Why can't people find friends from going out with their regular friends? Oh, wait. That's right. We were cloistered as a world-wide community for about six months now. Most of us stayed away from our usual normal circles. Ah, I see.

Also, I've heard that people can be busy. That's what I have read is the reason that some use those relationship apps which are supposed to save their users time by automatically matching them up with potential mates.  

If you are that busy, and you know you want a friend, maybe you need to be... I don't know... less busy? Go to fewer meetings? Ask for time off? Leave work on time, one day a week, and go to an online card game group? 

Yet still. Why would anyone think another person would want to randomly chat with you, outside of any connection - you have no connection with them, no friends in common, no reading in common, no article in common - and they just want to have a talk?

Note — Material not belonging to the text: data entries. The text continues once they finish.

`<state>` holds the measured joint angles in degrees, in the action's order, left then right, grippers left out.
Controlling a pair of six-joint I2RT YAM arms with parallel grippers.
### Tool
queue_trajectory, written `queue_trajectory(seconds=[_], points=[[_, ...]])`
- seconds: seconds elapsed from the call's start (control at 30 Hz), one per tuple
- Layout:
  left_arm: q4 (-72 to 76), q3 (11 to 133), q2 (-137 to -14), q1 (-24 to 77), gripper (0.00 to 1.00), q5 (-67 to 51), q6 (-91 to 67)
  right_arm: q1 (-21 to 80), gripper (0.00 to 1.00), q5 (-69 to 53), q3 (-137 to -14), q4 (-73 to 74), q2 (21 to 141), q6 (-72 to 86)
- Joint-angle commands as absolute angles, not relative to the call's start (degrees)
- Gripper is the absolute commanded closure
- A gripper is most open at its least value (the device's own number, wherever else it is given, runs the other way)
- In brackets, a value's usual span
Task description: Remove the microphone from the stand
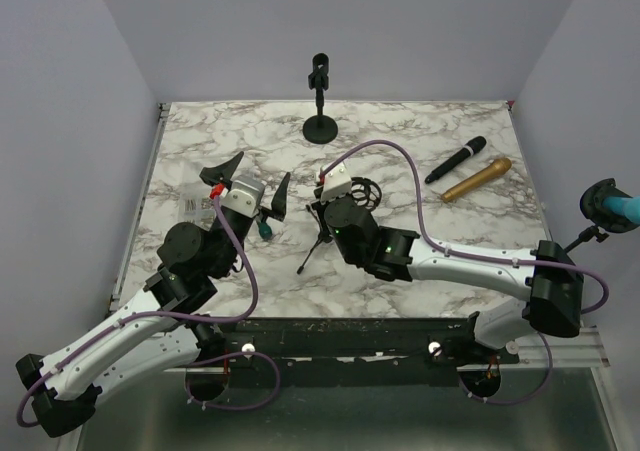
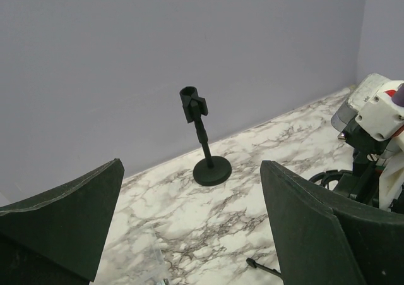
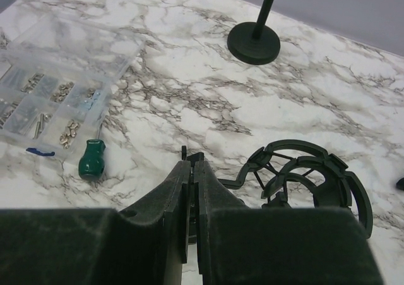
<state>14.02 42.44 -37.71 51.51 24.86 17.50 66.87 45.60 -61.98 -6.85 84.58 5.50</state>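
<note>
Overhead, the mic stand point(image 1: 320, 101) sits at 12 o'clock on the marble table point(image 1: 420, 131), clip empty. The black microphone point(image 1: 456, 160) and gold microphone point(image 1: 478, 180) lie side by side at 2 o'clock, seen in this view only. Left gripper point(image 1: 262, 168) is splayed wide, holding nothing. Only the right wrist view shows the right gripper point(image 3: 190, 168) pinched closed. The shock mount point(image 3: 303, 171) is just beside it at 3 o'clock, and a green-handled screwdriver point(image 3: 92, 159) lies by the clear screw box point(image 3: 57, 89).

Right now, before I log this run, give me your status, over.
Left claw open, right claw shut. Stand clip bare; black microphone and gold microphone lie on table, right side. Shock mount close beside right claw.
</note>
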Motion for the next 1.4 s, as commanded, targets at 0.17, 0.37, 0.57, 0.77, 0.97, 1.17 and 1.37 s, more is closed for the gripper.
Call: queue_trajectory(seconds=[0.17,0.37,0.57,0.77,0.97,1.17,1.37], points=[[14.41,44.09,-37.25,51.86,0.07,24.61,17.25,66.8,0.72,41.15,-62.1,-3.67,81.28,9.32],[14.42,44.03,-36.71,51.96,0.07,24.74,17.23,66.87,0.38,33.58,-55.27,-2.99,77.62,16.03],[14.24,44.21,-36.65,52.07,0.07,24.28,16.79,66.86,0.17,17.76,-42.63,-14.17,74.49,23.39],[14.15,44.21,-37.09,52.03,0.07,24.44,16.83,69.51,0.17,22.43,-39.29,-19.07,82.75,40.82],[14.58,44.03,-37.39,52.04,0.07,25.15,17.83,71.55,0.16,37.04,-50.96,-1.7,94.71,54.64],[14.72,43.88,-36.46,52.05,0.06,24.87,18.1,72.17,0.21,48.64,-59.83,14.25,104.08,68.41],[14.85,43.88,-35.88,52.03,0.06,24.89,18.21,72.26,0.32,50.27,-65.96,18.91,112.18,69.63]])
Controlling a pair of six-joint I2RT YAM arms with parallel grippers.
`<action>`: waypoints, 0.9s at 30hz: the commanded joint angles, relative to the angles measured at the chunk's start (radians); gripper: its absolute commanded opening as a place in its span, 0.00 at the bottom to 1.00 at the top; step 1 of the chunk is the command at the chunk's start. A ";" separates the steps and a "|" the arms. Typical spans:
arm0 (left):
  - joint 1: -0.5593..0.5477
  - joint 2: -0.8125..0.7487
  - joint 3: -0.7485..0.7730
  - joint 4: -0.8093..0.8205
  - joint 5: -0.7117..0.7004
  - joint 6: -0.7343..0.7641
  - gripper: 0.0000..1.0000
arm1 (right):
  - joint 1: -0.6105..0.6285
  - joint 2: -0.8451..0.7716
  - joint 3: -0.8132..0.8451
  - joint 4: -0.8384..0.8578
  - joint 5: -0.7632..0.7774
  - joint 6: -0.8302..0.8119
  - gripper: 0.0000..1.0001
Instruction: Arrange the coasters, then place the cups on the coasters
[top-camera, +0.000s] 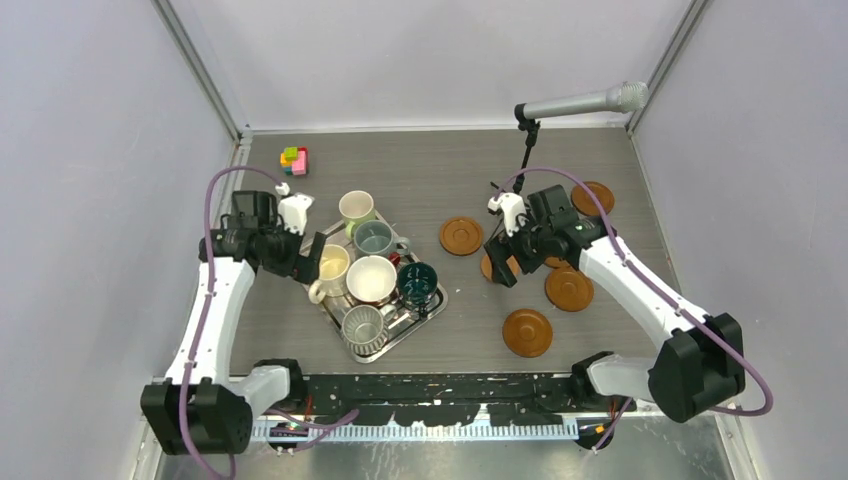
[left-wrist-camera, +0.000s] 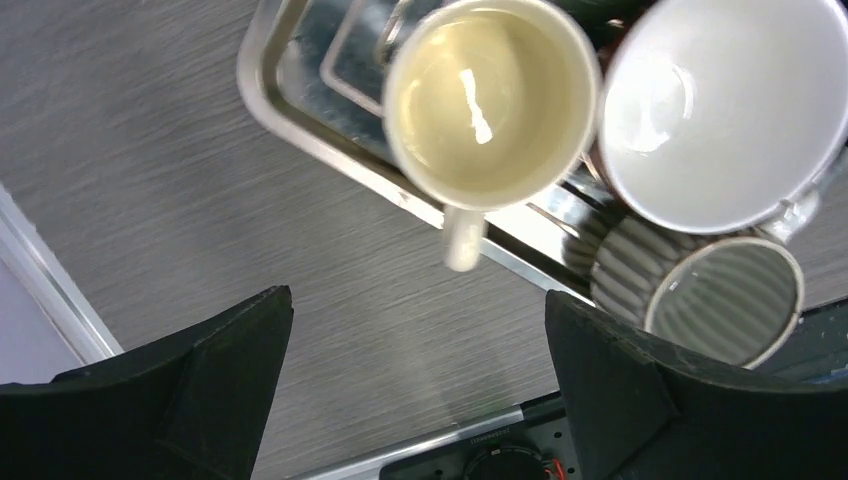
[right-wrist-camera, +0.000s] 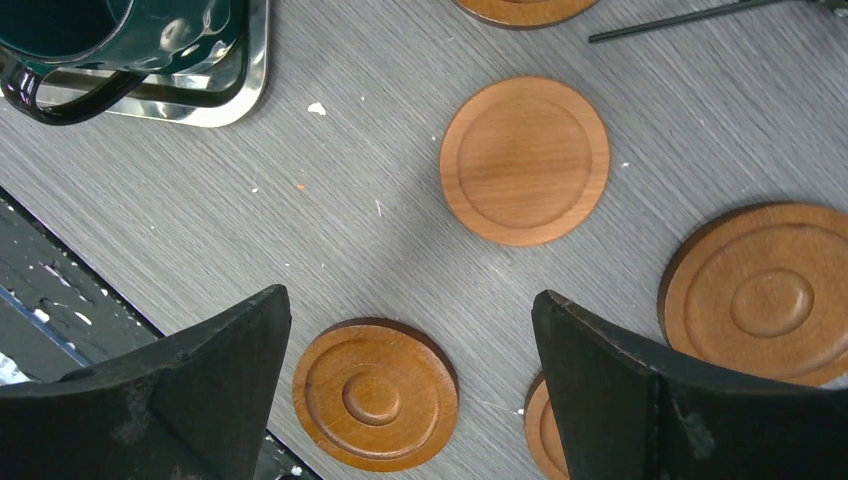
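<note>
Six cups stand crowded on a steel tray (top-camera: 432, 300): pale green (top-camera: 356, 208), grey-blue (top-camera: 374, 238), cream (top-camera: 331, 265), red-brown with white inside (top-camera: 371, 279), dark teal (top-camera: 417, 282) and ribbed silver (top-camera: 363, 326). My left gripper (top-camera: 311, 259) hovers open at the tray's left side; in its wrist view the left gripper (left-wrist-camera: 418, 330) is over bare table just short of the cream cup (left-wrist-camera: 490, 100). Brown coasters (top-camera: 461, 236) (top-camera: 527, 332) (top-camera: 569, 288) (top-camera: 598, 198) lie scattered on the right. My right gripper (top-camera: 502, 268) hangs open above them, with one ringed coaster (right-wrist-camera: 375, 395) between its fingers' tips and a plain-faced one (right-wrist-camera: 525, 160) ahead.
A coloured block toy (top-camera: 294, 160) sits at the far left corner. A microphone on a stand (top-camera: 580, 103) rises at the back right. Grey walls close in both sides. The arms' black base rail (top-camera: 440, 388) runs along the near edge.
</note>
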 joint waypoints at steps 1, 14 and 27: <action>0.172 0.082 0.068 0.014 0.079 0.044 1.00 | 0.041 0.045 0.054 0.016 -0.007 -0.051 0.95; 0.348 0.328 0.053 0.152 0.249 -0.162 0.85 | 0.134 0.214 0.037 0.114 -0.100 -0.082 0.88; 0.371 0.518 0.023 0.269 0.323 -0.284 0.63 | 0.202 0.261 -0.052 0.299 -0.134 -0.048 0.80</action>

It made me a little sad. Human beings need to connect with each other. We are social animals and as such, we seek our herds, our tribes, and we want to know we are valued, appreciated, and needed in this world. It keeps us sane. The ones who don't have those connections are potentially in danger of depression or worse. That's why I sometimes lose out to my feelings of sympathy.


So, I decided to close up my social media doors. I thought, as a classroom teacher, I need to model safe internet practices for my students as well as for myself. The first app I closed up was my teacher instagram. I turned it from public to private.  Originally, I kept it public because I had imagined naively that students 'everywhere' would be inspired by my posts and students from ages ago would reconnect with me and let me know how successful they are - or at least happy.

When I thought about it, I didn't want strangers commenting on my posts, because those comments could connect the stranger with one of my students. Nope.  On that thought, I made that account private.

I changed my Facebook settings that people could only connect with me if they had a connection with one of my existing friends. I posted about that experience and encouraged others to check their "friends" settings. A stranger, whose own friendship request originally inspired me to figure out the solution to that glitch, "liked" that post. It was a little humorous.

I had a few dozen messages on Wattpad over the past few years. I never knew because I was inactive on Wattpad. I started up again for various reasons. I assumed the message were all 'bots. However, I did chat with one, as a sort of test for 'bot-ness, and it appeared to be a real human. This person wanted to chat off Wattpad, but, er. No.

I stopped notifications from Wattpad. It was a little impolite, I think, to just basically disappear from that person, but, hm. The internet society is an odd one.

Now, that I am writing about this, I need to go back and change my contact information, too. 

I wish everyone will have or has a good friend or two; someone with whom he or she can connect with, laugh with, share ideas with, and break bread with.  

I just can't be that person for everyone in the world.